Not only is the young guard putting up numbers no Mavs guard has done in almost two decades, but he’s also shown the ability to use his athleticism to create opportunities at the basket. As he’s currently on a seven-game streak of double-digit scoring – second time this season he’s done so.

Despite his impressive play, he’s not impressed. As he knows he can be better, especially when it comes to his efficiency, with him posting a slash-line of .395/.306/.660.

“Just everything,” said Smith Jr. “Being more efficient. I got to accept as a rookie I’m not going to get the same calls as everybody else. Just not going in expecting the call, which I’ve been doing a better of that. It’s almost like I got to try to not get the contact now and just score the ball. As a rookie, you don’t get the same calls as everybody else. It’s just about being more efficient on both ends.”

As his career progresses he’ll begin to garner more calls and trips to his free-throw line. His attempts from NC State to now have dipped from 6.3 to 2.2 per game. It’s a common trope for some rookies not to get the calls the desire, as they did back in high school or college.

Despite not getting the calls he’ll eventually get, Smith Jr. being at NC State gave him a platform to show scouts and NBA executives he wasn’t missing a step after tearing his ACL prior to his senior season in high school. In Smith’s case, like a certain amount of high schoolers, he had created a body of work for himself on the high school court, along with attending various camps and showing his skillset on the AAU circuit.

Smith Jr. was going to be drafted regardless if he had attended college or not, because of his play against top players against the nation. He had offers from Duke, North Carolina, and Kentucky, but settled on playing for the Wolfpack which led him to average 18.1 points, 4.6 rebounds, and 6.2 assists.
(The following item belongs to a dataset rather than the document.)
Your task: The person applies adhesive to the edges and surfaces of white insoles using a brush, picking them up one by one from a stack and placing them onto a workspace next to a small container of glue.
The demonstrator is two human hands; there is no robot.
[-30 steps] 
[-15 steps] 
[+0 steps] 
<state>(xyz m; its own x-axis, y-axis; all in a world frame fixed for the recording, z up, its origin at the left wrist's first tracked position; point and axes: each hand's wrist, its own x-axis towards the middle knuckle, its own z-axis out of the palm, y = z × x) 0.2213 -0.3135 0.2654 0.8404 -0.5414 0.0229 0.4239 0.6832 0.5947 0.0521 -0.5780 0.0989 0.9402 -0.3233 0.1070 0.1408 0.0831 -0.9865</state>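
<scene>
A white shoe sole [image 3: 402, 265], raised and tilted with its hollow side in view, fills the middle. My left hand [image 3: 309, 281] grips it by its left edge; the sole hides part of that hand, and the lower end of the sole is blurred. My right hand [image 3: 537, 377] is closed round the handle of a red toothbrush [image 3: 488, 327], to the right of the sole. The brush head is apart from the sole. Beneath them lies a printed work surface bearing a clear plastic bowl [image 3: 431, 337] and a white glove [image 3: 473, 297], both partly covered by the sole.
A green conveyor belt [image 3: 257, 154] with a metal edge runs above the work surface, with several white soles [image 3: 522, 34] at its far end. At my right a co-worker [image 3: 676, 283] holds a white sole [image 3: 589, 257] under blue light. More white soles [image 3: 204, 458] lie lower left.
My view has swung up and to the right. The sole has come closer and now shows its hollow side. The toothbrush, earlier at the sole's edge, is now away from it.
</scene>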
With that said, the NBA has recently given thought of getting rid of the dubbed “one-and-done” rule and just reverting back to the previous ruling of players entering the draft out of college, but with a twist. In reports, players who don’t declare after graduating high school would need to at least be two years removed from their high school graduation.

“I hope they do that,” said Smith Jr., in favor of draft reform. “Some people really be needing that money. But I mean if you go to college you should do two. That would make sense.”

No firm decision has been reported, as both, the NBA and NBPA will continue to discuss possible changes to the draft, akin to how the league modified the lottery odds for teams effective in 2019.

The league, in comparison to the other major sports, has shown a tendency in being open to change, whether the idea will sink or fail. From changing the game ball in 2006 to the aforementioned “one-and-done” rule. Progression and risks are why the league continues to grow worldwide.

The progression and risks are also why the league wasn’t scared to adjust the main event on All-Star Saturday night: the dunk contest. From having teams just a few years ago to the return of having a certain amount of attempts to complete a dunk. The contest will always be about the art and entertainment of dunking. Something Smith Jr., who has a 48-inch vertical, has mastered throughout his basketball career and is interested in participating in the contest.

“I would like to do it. But I mean with how the season is going, right now I’m just focused on winning the next game. The dunk contest, that would be cool. I like to watch it, so participating would be a good idea.”

As for possible dunks, if he were in the contest, the rookie kept the possibilities top secret.

“Can’t tell you that,” he said. “I want it to be a surprise if I do get in it.”